Diferentes culturas geram diferentes estilos na linguagem de cinema. Apenas o Brasil faz filmes de “favela” como ocorre por aqui. Apenas os Estados Unidos brincam com contextos absurdos em escalas grandiosas. E só a Coreia do Sul consegue fazer melodramas temperados com violência estilizada. Para quem gosta, este A Vilã é um prato cheio.
Não falta tragédia na história de Sook-hee (Ok-bin Kim). Depois de massacrar sozinha uma gangue, ela é presa e levada para o esconderijo secreto de uma agência de assassinos. Lá, é treinada para se misturar à população enquanto mata alvos designados. O passado secreto, porém, vai atrapalhar as chances de conseguir uma nova vida.
Só pela sinopse fica clara uma diferença em relação a outros filmes de estilo do país asiático. Ao contrário da belíssima trilogia da vingança do diretor Chan-wook Park (um dos melhores exemplos de produção da Coreia do Sul), não se trata de uma trama sobre uma pessoa em busca de algo, mas de conspirações de organizações com uma personagem que serve de peão perdida no meio.
Para fazer com que o espectador compreenda toda a trama, a narrativa vai do treinamento e eventual trabalho de Sook-hee para flashbacks que explicam como ela foi parar no massacre que efetuou. À medida em que as reviravoltas se somam, mais exagerado e confuso parece.
Numa hora ela teve o pai assassinado brutalmente diante de si e na outra se apaixona pelo homem que a adotou. Enquanto isso, se descobre que o novo amor está envolvido com alguma organização. A relação entre a gangue, a agência e essa tal organização nunca é explicada. Pessoas são mortas aqui e ali sem razão. E no meio disso, Sook-hee também mata sem saber por quê.
Essa falta de agência dela na trama enquanto as desgraças se somam revelam uma falta de personalidade. Ela só age para sobreviver e se vingar, mas não gosta de nada, não fala nada. Quando, em certo ponto, o filme sugere que ela está chateada por ter perdido uma amiga, não dava para acreditar que elas tinham algum tipo de relação.
Se o melodrama não funciona, pode contar com a violência estilizada em cenas de ação que simulam planos sem corte.

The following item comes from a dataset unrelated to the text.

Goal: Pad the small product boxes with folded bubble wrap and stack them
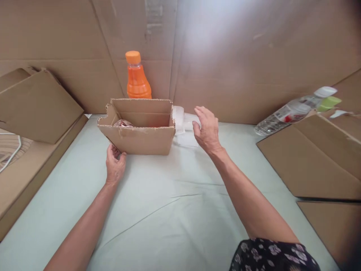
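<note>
In the head view, a small open-topped cardboard box sits on the pale cloth. Inside it lies something reddish in clear wrapping, mostly hidden by the front wall. My left hand grips the box's lower left corner, its fingertips partly out of sight. Beside the box's right wall is a whitish translucent plastic item whose kind I cannot make out. My right hand hovers just right of that item, fingers apart and thumb out, holding nothing. Behind the box stands an orange bottle with an orange cap.
Large cardboard panels form a wall at the back. On the right, clear plastic bottles lean by a bigger cardboard box. On the left are another cardboard box and a white cable. Pale green cloth covers the surface.
</note>
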A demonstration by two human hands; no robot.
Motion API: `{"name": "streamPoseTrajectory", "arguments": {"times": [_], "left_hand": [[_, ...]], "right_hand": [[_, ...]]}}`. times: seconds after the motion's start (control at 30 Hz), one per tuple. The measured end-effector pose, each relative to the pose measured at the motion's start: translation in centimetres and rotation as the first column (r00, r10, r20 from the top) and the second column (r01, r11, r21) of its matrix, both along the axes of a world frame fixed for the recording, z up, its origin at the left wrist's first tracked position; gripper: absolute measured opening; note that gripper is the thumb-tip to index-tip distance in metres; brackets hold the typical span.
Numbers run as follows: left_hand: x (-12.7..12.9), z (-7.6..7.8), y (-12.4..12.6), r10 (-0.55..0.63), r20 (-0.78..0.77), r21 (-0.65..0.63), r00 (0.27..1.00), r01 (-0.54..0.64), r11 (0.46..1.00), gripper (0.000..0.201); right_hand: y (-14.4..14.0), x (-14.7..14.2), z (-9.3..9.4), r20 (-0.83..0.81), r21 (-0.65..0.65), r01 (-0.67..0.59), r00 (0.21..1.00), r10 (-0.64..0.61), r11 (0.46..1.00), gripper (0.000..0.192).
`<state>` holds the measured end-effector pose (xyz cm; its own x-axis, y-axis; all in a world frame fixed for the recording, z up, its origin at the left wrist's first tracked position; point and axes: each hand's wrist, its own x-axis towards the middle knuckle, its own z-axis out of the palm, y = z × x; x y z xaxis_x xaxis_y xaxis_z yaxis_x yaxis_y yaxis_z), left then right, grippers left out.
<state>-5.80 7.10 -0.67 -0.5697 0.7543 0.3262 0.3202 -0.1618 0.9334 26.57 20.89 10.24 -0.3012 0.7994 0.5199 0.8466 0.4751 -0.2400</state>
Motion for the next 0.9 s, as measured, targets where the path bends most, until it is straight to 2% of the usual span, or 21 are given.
{"name": "streamPoseTrajectory", "arguments": {"times": [0.07, 0.13, 0.23, 0.3, 0.33, 0.4, 0.43, 0.5, 0.57, 0.63, 0.7, 0.77, 0.8, 0.83, 0.9], "left_hand": [[0.0, -0.2, 0.0, -0.001, 0.003, -0.002, 1.0, 0.001, 1.0, 0.062], [0.0, -0.2, 0.0, 0.009, 0.004, -0.005, 1.0, -0.009, 1.0, 0.064], [0.1, 0.0, 0.0, 0.032, -0.005, -0.004, 0.999, -0.032, 0.999, 0.064], [0.1, 0.1, 0.1, 0.049, -0.01, -0.006, 0.999, -0.049, 0.999, 0.065], [0.1, 0.1, 0.1, 0.058, -0.01, -0.009, 0.998, -0.058, 0.998, 0.066], [0.1, 0.4, 0.3, 0.071, -0.008, -0.017, 0.997, -0.071, 0.997, 0.069], [0.2, 0.6, 0.3, 0.077, -0.007, -0.021, 0.997, -0.077, 0.997, 0.07], [0.4, 1.4, 0.0, 0.098, -0.011, -0.025, 0.995, -0.099, 0.995, 0.072], [1.0, 2.6, -1.1, 0.129, -0.029, -0.013, 0.991, -0.13, 0.991, 0.074], [2.0, 4.1, -3.3, 0.149, -0.097, 0.031, 0.984, -0.147, 0.989, 0.076], [3.6, 5.4, -6.7, 0.105, -0.166, 0.074, 0.981, -0.094, 0.993, 0.076], [5.7, 6.4, -10.6, -0.059, -0.113, 0.067, 0.992, 0.067, 0.996, 0.073], [7.0, 6.8, -12.6, -0.181, -0.011, 0.051, 0.983, 0.181, 0.982, 0.073], [8.4, 7.0, -14.4, -0.304, 0.127, 0.04, 0.944, 0.301, 0.953, 0.077], [11.0, 7.3, -17.4, -0.462, 0.407, 0.038, 0.788, 0.491, 0.87, 0.086]], "right_hand": [[-0.8, 0.1, 0.3, 0.066, -0.028, -0.053, 0.996, 0.055, 0.998, 0.045], [-0.9, -1.0, 0.2, 0.134, -0.165, -0.108, 0.982, 0.131, 0.98, 0.039], [0.0, -3.2, 0.3, 0.123, -0.307, -0.095, 0.983, 0.138, 0.947, 0.045], [0.4, -3.5, 1.1, 0.086, -0.292, -0.041, 0.994, 0.069, 0.955, 0.052], [0.2, -3.0, 1.8, 0.033, -0.243, -0.022, 0.999, 0.031, 0.97, 0.053], [-1.1, -1.2, 3.7, -0.192, -0.088, -0.018, 0.981, 0.001, 0.996, 0.048], [-2.3, 0.0, 4.9, -0.345, 0.002, -0.026, 0.938, 0.025, 1.0, 0.043], [-5.4, 2.1, 7.3, -0.618, 0.127, -0.062, 0.776, 0.128, 0.99, 0.033], [-8.9, 3.6, 9.2, -0.782, 0.111, -0.139, 0.599, 0.172, 0.984, 0.028], [-12.3, 4.1, 10.1, -0.892, -0.006, -0.257, 0.439, 0.112, 0.966, 0.031], [-15.2, 3.8, 9.7, -0.949, -0.159, -0.385, 0.313, -0.033, 0.909, 0.035], [-17.9, 2.7, 8.0, -0.949, -0.302, -0.502, 0.237, -0.207, 0.811, 0.04], [-19.3, 1.9, 6.7, -0.933, -0.361, -0.549, 0.214, -0.291, 0.754, 0.041], [-20.7, 1.0, 5.2, -0.908, -0.411, -0.588, 0.198, -0.368, 0.697, 0.041], [-23.9, -1.0, 1.9, -0.85, -0.478, -0.645, 0.169, -0.499, 0.595, 0.041]]}}
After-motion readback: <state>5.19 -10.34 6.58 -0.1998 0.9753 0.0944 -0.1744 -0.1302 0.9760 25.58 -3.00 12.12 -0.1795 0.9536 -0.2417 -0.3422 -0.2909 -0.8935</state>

O diretor Byung-gil Jung usa dos truques inventados por Alfred Hitchcock em Festim Diabólico para fazer com que os cortes sejam “invisíveis”. Entre aspas porque qualquer um que entenda um pouco de filmagem saberá que cada passagem de câmera pelas costas de alguém é uma transição.
Especialmente quando Jung parece esquecer de fazer a transição entre zooms. Então, às vezes, a câmera passa por trás dos cabelos de Sook-hee e sai com de uma grande angular para uma lente fechada. Então essa simulação de plano sem cortes é perdida. Mas o estilo funciona para gerar o efeito desejado. Entre os golpes fatais, sangue jorra de feridas de maneira irreal, o que contribui para que a violência exagerada não seja tão verossímil a ponto de causar incômodo no espectador. Ela é quase cartunesca, o que a torna suportável.
Mas o efeito tem seus problemas. Como a personagem não tem personalidade, em certo ponto fica difícil torcer por ela. Ainda mais depois que ela mostrou ser capaz de matar umas cem pessoas no começo, antes de um treinamento especializado. Ela nunca parece estar em perigo de verdade.
Em uma cena especial, o estilo sem cortes é usado para uma luta de espadas em motos. Não apenas parece que a protagonista não está em perigo, como o uso de veículos faz com que a câmera trema demais e não seja possível ver o que está acontecendo.
No fim, soa como uma grande barulheira. A reviravolta final até surpreende, mas é tão inflada com o melodrama que parece exagerada. E como o espectador não se importa tanto com a heroína, a surpresa não ressoa. Cansa cedo demais para um filme de 129 minutos.